Sunday, April 19, 2015

Tales From The Barracks Part 1, 50 Ways To Annoy Your Boss By David McCallum# 701548

Jay Dubya lent back in his chair, feet crossed and propped up on the desk. He regarded one of the two pilots standing In front of him with a distinctly cold appraisal.

“Well now,” he drawled, “Fuller and Toejnes finally got sick of your bull and kicked you out of Heroes Prime. And you Kev,” he stated, taking in the other pilot, “you managed to get yourself led astray by this ass wipe and earned the boot too, huh?”
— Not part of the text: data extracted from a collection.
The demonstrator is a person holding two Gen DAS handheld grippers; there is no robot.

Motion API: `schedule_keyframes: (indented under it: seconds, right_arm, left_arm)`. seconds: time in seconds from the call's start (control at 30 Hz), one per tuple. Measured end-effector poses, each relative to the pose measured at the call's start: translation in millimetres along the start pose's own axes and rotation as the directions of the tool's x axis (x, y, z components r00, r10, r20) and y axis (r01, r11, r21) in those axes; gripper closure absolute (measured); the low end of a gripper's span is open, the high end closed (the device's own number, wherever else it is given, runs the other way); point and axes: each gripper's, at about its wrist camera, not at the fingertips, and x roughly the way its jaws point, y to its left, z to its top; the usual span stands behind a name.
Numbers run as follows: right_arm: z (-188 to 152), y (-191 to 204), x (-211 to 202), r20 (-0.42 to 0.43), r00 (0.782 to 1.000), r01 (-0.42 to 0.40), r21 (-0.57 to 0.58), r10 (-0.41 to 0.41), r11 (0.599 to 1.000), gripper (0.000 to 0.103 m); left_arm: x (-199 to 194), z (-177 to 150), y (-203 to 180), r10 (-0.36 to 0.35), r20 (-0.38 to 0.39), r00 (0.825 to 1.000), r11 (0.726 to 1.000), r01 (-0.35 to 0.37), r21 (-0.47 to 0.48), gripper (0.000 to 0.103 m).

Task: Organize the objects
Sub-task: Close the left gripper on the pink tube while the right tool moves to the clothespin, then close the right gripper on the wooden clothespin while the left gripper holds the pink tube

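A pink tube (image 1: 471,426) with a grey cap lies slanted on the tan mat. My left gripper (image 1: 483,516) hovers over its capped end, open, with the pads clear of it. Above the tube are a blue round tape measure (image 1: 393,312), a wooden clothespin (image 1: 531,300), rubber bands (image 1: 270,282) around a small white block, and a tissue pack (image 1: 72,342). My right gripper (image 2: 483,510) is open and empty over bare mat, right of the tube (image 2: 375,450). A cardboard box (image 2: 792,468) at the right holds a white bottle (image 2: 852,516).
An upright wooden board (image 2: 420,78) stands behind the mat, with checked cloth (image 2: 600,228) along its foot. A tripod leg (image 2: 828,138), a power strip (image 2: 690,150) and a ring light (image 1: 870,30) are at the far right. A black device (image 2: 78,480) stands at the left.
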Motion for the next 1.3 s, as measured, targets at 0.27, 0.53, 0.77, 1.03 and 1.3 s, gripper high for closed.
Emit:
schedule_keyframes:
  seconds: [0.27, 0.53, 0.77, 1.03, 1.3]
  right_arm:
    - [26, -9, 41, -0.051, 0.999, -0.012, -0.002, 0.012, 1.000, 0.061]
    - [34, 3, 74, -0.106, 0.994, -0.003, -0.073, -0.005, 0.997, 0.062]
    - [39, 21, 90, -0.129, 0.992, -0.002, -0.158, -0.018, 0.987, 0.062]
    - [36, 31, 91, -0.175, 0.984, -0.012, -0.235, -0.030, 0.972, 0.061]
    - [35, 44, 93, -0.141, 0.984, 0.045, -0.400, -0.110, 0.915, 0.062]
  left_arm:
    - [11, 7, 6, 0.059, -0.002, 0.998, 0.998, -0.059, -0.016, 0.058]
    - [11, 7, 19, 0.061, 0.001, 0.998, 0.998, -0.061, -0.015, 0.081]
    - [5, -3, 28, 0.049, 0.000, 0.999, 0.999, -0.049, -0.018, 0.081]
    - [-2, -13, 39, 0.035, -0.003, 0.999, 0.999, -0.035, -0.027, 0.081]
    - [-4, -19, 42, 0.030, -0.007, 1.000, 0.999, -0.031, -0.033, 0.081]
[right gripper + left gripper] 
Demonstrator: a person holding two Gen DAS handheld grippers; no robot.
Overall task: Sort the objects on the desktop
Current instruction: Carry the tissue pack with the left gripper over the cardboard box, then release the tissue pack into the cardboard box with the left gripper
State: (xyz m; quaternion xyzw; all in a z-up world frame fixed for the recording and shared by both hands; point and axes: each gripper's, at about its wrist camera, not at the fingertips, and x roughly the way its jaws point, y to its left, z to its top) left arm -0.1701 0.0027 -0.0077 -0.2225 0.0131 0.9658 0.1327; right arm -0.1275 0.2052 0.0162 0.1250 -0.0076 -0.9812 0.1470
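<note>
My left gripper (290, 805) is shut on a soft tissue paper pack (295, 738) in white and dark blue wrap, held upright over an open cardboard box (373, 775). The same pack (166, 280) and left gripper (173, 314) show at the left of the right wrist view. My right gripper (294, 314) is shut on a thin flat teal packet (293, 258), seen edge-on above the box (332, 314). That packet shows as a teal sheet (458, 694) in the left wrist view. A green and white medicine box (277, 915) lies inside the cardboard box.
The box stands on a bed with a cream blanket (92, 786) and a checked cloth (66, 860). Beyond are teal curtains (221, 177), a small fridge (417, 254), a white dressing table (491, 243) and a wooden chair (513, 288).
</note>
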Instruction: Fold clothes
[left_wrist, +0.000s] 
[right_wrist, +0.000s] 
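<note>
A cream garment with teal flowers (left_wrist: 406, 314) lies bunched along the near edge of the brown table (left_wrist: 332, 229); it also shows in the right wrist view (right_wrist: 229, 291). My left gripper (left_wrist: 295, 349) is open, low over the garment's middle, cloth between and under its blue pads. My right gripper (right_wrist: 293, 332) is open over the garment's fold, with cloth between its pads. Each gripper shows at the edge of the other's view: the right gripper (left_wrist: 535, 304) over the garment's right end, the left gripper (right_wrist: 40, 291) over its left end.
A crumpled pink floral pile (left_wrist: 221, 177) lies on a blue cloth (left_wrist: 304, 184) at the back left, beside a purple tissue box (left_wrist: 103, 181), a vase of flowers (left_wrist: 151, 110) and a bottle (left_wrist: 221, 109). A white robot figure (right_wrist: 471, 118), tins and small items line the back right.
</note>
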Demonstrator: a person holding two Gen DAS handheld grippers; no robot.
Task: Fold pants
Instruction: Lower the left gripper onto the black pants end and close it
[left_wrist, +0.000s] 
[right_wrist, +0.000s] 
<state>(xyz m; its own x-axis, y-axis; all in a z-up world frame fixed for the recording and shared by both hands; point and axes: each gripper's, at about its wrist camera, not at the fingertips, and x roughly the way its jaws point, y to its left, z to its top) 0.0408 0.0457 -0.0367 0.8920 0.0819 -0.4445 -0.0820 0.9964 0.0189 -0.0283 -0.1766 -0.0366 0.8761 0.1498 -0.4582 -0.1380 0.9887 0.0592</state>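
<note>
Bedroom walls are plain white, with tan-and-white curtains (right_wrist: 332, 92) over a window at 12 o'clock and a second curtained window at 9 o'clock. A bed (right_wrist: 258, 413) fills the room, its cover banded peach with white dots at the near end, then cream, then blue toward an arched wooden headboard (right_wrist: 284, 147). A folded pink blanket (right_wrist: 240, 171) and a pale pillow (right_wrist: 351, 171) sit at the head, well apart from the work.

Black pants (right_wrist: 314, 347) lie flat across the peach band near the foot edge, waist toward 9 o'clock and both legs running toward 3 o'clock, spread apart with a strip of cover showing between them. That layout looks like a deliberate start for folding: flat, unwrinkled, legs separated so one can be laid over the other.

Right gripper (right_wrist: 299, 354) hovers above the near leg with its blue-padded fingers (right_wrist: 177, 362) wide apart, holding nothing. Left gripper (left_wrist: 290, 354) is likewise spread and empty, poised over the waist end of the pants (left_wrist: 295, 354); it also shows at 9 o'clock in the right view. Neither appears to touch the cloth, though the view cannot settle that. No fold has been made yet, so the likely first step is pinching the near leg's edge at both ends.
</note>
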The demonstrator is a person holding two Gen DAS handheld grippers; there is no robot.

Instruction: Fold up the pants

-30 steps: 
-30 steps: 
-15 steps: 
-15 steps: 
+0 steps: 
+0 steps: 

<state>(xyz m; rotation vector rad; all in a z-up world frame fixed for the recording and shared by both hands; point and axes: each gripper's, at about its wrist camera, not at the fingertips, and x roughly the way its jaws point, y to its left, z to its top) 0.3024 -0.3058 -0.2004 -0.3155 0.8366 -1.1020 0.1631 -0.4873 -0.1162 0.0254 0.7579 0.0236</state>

The first pilot was drawing in breath to speak when Jay Dubya headed him off at the pass with a raised finger. “Don’t bother Mac,” he hissed. “Just don’t. I had enough the last time I was your C.O., and I do not need you pissing on my leg then trying to convince me it’s raining. Clear?”

Mac kept his face neutral, his eyes locked on his commander’s and paused. He nodded once.

The C.O. held his gaze a moment longer, then exhaled in exasperation. He could already feel a migraine coming on, and these two had only been on planet for fifteen minutes. He rubbed his temple in an effort to alleviate the nagging pain.

“Look guys, I seriously don’t need this. It’s a new battle group, we have less than a week to shake down and I’m already having to field complaints.” His tone was far more weary and resigned than angry, but he continued, just to make sure he had made his point. “Look, whoever came up with the bright idea to bake ex-lax into peanut cookies and leave them where Skoob could find them was bad enough, but tampering with the door controls on his Dilophus so it couldn’t be opened from the inside? That was just nasty.”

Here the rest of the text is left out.